Ousted minister Kate Beecroft said she was told to resign on health grounds - or be sacked.
Mrs Beecroft said she is still upset at how she was forced out of the Department of Health and Social Care.
She told iomtoday that Chief Minister Howard Quayle had visited her in hospital with a bunch of flowers from CoMin.
’He said he was concerned about my health and said he knew how much that department can take it out you. I didn’t think it an appropriate thing to say,’ she said.
Mrs Beecroft said at that point she thought the Chief Minister was considering a reshuffle. She had already said that she would not accept a move to another department.
When she came out of hospital, she arranged to meet Mr Quayle in his office.
She said: ’Straight away he said "I have to tell you that other members are not happy with you and I would like you to resign on health grounds. If you don’t resign I have no choice but to sack you." That was a bolt out of he blue.’
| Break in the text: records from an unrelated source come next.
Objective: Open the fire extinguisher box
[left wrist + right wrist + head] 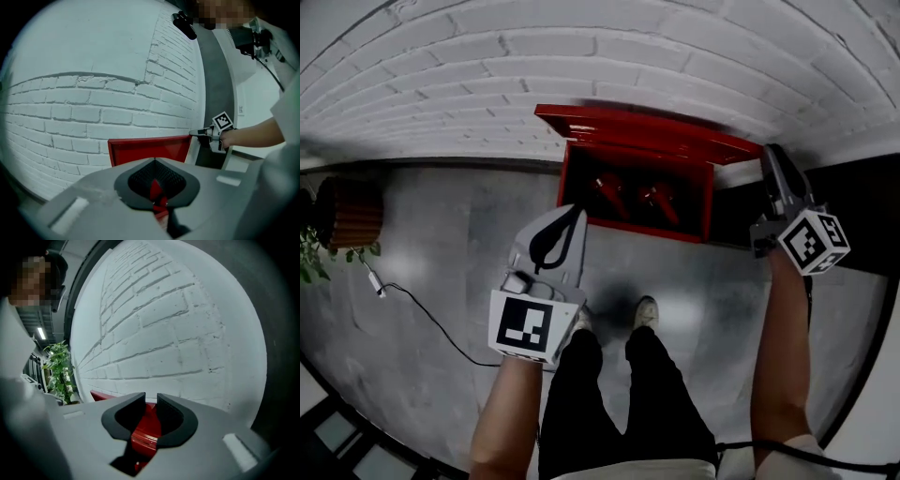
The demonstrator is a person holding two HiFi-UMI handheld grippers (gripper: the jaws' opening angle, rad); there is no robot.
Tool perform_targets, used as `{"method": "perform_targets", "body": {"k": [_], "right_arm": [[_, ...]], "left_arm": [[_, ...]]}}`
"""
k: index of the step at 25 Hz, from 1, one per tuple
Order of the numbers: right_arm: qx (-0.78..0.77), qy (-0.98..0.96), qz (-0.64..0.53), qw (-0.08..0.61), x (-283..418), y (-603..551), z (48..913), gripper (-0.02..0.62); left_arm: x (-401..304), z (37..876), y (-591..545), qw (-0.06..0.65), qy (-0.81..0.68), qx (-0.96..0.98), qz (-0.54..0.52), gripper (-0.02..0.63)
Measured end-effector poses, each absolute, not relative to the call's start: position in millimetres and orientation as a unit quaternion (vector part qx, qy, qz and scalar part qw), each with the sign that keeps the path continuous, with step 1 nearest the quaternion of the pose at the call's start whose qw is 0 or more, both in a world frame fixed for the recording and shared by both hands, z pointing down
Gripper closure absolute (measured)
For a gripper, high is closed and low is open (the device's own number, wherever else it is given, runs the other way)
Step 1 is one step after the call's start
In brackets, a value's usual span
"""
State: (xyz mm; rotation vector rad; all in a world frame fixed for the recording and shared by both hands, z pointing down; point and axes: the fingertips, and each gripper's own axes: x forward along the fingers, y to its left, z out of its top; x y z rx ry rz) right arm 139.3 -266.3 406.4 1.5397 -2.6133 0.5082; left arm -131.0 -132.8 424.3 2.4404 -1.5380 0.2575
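The red fire extinguisher box (636, 229) stands on the floor against the white brick wall, its lid (647, 131) swung up toward the wall. Two red extinguishers (609, 192) (661, 202) lie inside. My right gripper (766, 152) is at the lid's right corner, its jaws a narrow gap apart with the lid's red edge (146, 427) filling the space between them. The left gripper view shows that right gripper (193, 133) touching the corner of the lid (150, 150). My left gripper (577, 214) hovers shut and empty in front of the box, clear of it.
A brown slatted planter (349, 214) with a green plant (56, 366) stands at the left. A white cable (422, 314) trails over the grey floor. The person's shoes (645, 312) are just in front of the box. A dark panel (862, 202) lies to the box's right.
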Motion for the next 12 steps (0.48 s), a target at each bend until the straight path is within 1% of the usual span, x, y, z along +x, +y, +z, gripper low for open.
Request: {"method": "perform_targets", "body": {"k": [4,12], "right_arm": [[0.515,-0.841,0.166,0.02,141,-290,404,0.518],[0.509,-0.848,0.142,0.042,139,-308,401,0.524]], "left_arm": [[-128,418,-140,0.122,-0.524,0.837,0.097,0.6],[-130,424,-153,0.118,-0.518,0.838,0.127,0.6]]}}
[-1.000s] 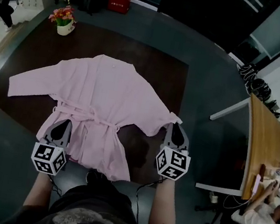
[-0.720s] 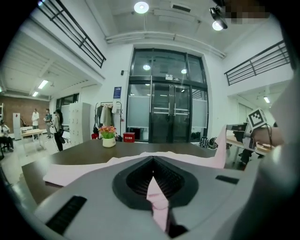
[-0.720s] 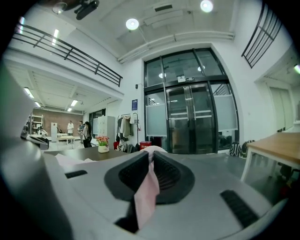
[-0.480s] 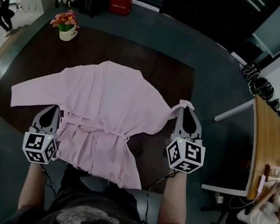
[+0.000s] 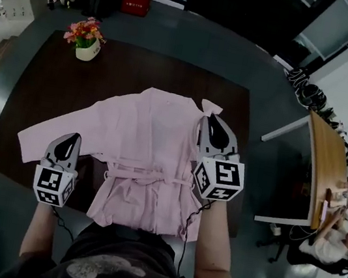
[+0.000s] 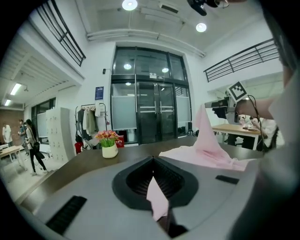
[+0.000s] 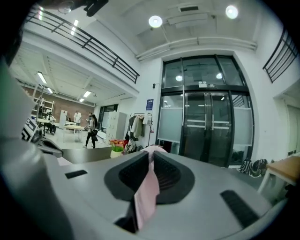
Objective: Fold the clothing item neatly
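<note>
I judge I am on the first fold, bringing a sleeve in over the body. The pink robe [image 5: 150, 141] lies spread front-up on the dark worktop [image 5: 45, 80], collar away from me and hem at my edge, well clear of the flowerpot [image 5: 86, 44] at the far left corner. My right tongs [image 5: 212, 118] are clamped shut on a thin pinch of the right sleeve [image 5: 207, 105], which stands up in a peak above the robe's right shoulder, off the worktop; the right gripper view shows the pink strip squeezed between the jaws. My left tongs [image 5: 70, 141] are closed right down on a fold of the same pink cloth at the robe's left side, by the lower edge of the left sleeve; exactly which edge I have I cannot tell. The tied belt [image 5: 148, 177] lies across the waist, between the two tongs. The next move, as I see it, is to carry the right sleeve across the chest and lay it flat and straight, then let it go; the left side must be held steady so that the body does not drag or wrinkle; after that the left sleeve wants the same.
</note>
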Demonstrator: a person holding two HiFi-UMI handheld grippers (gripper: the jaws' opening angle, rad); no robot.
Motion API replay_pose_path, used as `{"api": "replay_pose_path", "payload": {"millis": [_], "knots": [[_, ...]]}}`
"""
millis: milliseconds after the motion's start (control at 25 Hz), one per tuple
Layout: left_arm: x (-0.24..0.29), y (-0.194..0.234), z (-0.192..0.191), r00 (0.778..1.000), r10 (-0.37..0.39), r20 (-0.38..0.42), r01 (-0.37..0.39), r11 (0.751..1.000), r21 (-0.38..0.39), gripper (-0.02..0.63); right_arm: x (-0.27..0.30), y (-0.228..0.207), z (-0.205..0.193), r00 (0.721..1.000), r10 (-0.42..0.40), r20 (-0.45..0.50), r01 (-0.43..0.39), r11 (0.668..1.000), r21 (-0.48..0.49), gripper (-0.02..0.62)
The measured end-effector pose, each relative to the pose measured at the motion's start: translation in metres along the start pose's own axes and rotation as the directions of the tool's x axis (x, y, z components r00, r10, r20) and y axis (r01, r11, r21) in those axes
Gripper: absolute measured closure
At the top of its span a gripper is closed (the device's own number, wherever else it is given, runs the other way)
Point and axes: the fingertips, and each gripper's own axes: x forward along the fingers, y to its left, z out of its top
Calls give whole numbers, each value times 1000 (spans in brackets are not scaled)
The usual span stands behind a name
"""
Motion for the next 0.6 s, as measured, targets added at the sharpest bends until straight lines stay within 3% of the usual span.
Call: {"api": "replay_pose_path", "payload": {"millis": [120, 240, 320, 480, 520, 600], "knots": [[1, 19, -10, 999, -39, -10, 39, 999, -17, 595, 20, 62, -30, 995, 74, -72, -75, 997, -21, 571], [-1, 28, -23, 997, -67, -25, 66, 997, -46, 595, 29, 126, -79, 967, 173, -187, -186, 981, -53, 571], [0, 31, -34, 995, -90, -43, 88, 995, -57, 595, 29, 167, -119, 921, 253, -297, -286, 956, -71, 571], [1, 36, -50, 989, -129, -71, 124, 990, -69, 595, 15, 233, -182, 781, 385, -491, -470, 881, -57, 480], [2, 38, -52, 988, -134, -74, 129, 989, -70, 595, 11, 244, -189, 760, 402, -511, -492, 869, -48, 465], [2, 42, -55, 987, -140, -76, 135, 988, -73, 595, 6, 255, -193, 751, 420, -509, -496, 868, -15, 451]]}}
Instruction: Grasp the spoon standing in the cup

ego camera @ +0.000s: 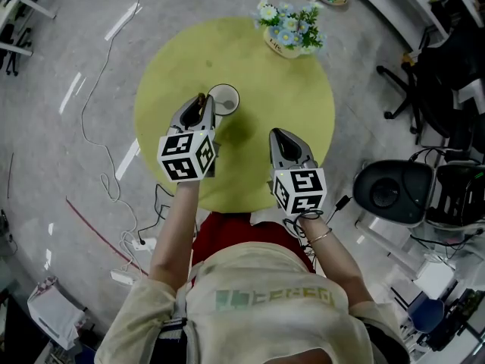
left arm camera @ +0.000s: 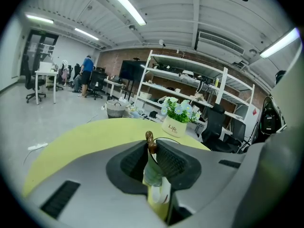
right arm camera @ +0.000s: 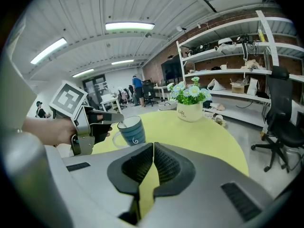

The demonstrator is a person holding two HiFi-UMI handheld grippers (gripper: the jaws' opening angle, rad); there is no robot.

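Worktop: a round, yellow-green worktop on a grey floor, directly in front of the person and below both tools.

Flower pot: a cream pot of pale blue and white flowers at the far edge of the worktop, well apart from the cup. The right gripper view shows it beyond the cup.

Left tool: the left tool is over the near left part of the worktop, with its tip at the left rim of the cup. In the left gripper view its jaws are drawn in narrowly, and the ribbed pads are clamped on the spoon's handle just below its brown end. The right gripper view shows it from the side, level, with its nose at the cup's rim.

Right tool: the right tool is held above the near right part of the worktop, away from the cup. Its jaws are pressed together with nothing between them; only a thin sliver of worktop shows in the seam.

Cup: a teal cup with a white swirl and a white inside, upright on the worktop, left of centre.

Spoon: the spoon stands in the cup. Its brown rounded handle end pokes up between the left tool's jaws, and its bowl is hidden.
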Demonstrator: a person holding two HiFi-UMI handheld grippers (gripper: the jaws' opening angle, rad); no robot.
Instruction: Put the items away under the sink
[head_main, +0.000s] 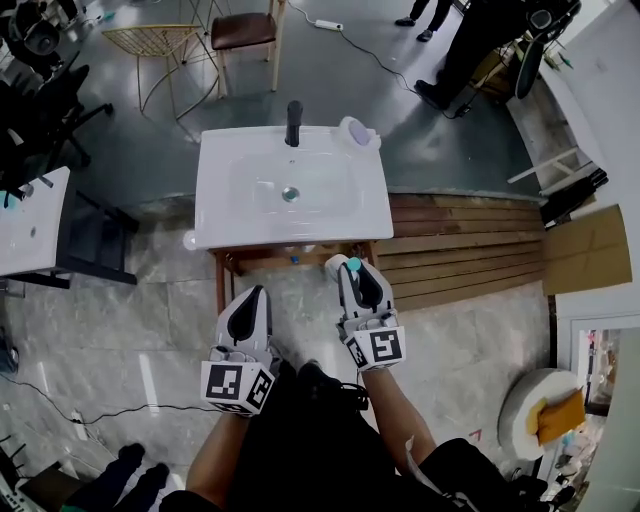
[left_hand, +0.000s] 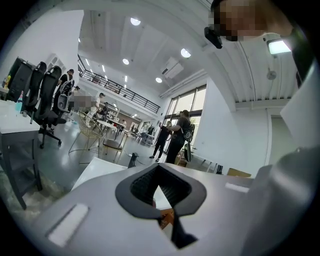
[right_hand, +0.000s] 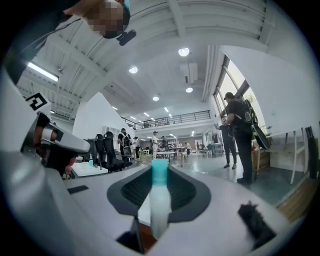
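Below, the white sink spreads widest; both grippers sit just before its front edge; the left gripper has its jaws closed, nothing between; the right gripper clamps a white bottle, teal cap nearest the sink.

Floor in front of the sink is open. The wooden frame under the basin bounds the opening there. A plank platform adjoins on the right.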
Mrs Beecroft said: ’It was almost like a kangaroo court. Decisions were made without regard to what was said. That really does hurt.
’If I had made bad decisions, that’s fine.
’But you tell me what I did that was so terrible I had to be sacked?’
In the end, she attended a department meeting the following day and announced she would be resigning.
’I’m still upset about it. That department is so important to me. That’s why I was in CoMin,’ she said.
Mrs Beecroft claimed the DHSC’s political members had not said anything to her about being unhappy. ’We seemed to be working together as a team,’ she said.
Tynwald will be asked next week to support £9.5m of extra funding for the cash-strapped DHSC.
But the former minister insists that ’things were beginning to turn round’.
She said if it hadn’t have been for the overspend on locums and agency staff, the department would have been almost on budget - and a move to ensure most consultants are employed as permanent staff will ’in itself be a huge achievement’.
Mrs Beecroft confirmed that controversial changes to prescriptions - including charging pensioners under 75 - will not now go ahead. ’The consultations showed people didn’t want that. It was a genuine consultation,’ she said.
She revealed that another option now being considered is free prescriptions for all, just as is the position in Scotland, Wales and Northern Ireland.
Such a move would mean that certain drugs, including self-care medications like paracetamol, would no longer be prescribed.
No policy decision has been made and this will be one of the first decisions of the new minister, David Ashford.
LibVan leader Mrs Beecroft said she is still very interested in all things to do with social care and will return to being a backbencher, a role that she said she enjoyed.